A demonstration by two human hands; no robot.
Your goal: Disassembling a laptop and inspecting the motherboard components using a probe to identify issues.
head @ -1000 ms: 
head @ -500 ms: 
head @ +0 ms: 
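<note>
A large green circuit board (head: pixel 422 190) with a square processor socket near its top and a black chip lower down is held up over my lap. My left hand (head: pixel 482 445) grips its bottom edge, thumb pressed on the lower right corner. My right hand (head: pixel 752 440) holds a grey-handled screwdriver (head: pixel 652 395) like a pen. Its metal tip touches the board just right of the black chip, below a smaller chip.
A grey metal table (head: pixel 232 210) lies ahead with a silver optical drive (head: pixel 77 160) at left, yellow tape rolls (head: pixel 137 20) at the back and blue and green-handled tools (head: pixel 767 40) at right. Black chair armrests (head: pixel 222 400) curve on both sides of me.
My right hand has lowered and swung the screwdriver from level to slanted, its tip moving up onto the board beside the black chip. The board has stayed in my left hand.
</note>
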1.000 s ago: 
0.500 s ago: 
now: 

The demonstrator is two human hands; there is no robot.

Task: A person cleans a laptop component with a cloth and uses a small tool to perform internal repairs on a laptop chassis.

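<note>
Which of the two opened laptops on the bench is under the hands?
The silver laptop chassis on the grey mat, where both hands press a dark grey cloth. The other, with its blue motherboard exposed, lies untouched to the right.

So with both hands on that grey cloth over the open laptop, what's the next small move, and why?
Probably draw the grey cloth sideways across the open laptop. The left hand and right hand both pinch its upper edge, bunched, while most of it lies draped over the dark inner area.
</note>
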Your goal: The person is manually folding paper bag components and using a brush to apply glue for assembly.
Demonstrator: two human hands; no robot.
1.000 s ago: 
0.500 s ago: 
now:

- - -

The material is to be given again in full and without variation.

**ANSWER:**
A demonstration by two human hands; no robot.
Your goal: Disassembling a laptop and inspecting the motherboard components using a probe to identify issues.
head @ -1000 ms: 
head @ -500 ms: 
head @ +0 ms: 
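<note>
A large green circuit board (head: pixel 422 190) with a square processor socket near its top and a black chip lower down is held up over my lap. My left hand (head: pixel 482 445) grips its bottom edge, thumb pressed on the lower right corner. My right hand (head: pixel 752 440) holds a grey-handled screwdriver (head: pixel 652 395) like a pen. Its metal tip touches the board just right of the black chip, below a smaller chip.
A grey metal table (head: pixel 232 210) lies ahead with a silver optical drive (head: pixel 77 160) at left, yellow tape rolls (head: pixel 137 20) at the back and blue and green-handled tools (head: pixel 767 40) at right. Black chair armrests (head: pixel 222 400) curve on both sides of me.
My right hand has lowered and swung the screwdriver from level to slanted, its tip moving up onto the board beside the black chip. The board has stayed in my left hand.
</note>
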1.000 s ago: 
0.500 s ago: 
now: 

The demonstrator is two human hands; there is no robot.

Task: A person cleans a laptop component with a cloth and uses a small tool to perform internal repairs on a laptop chassis.

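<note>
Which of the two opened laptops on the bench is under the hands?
The silver laptop chassis on the grey mat, where both hands press a dark grey cloth. The other, with its blue motherboard exposed, lies untouched to the right.

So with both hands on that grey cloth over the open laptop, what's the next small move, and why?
Probably draw the grey cloth sideways across the open laptop. The left hand and right hand both pinch its upper edge, bunched, while most of it lies draped over the dark inner area.
</note>
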Your goal: The person is manually folding paper bag components and using a brush to apply glue for assembly.
Demonstrator: two human hands; no robot.
1.000 s ago: 
0.500 s ago: 
now:

There is no more output for this exercise.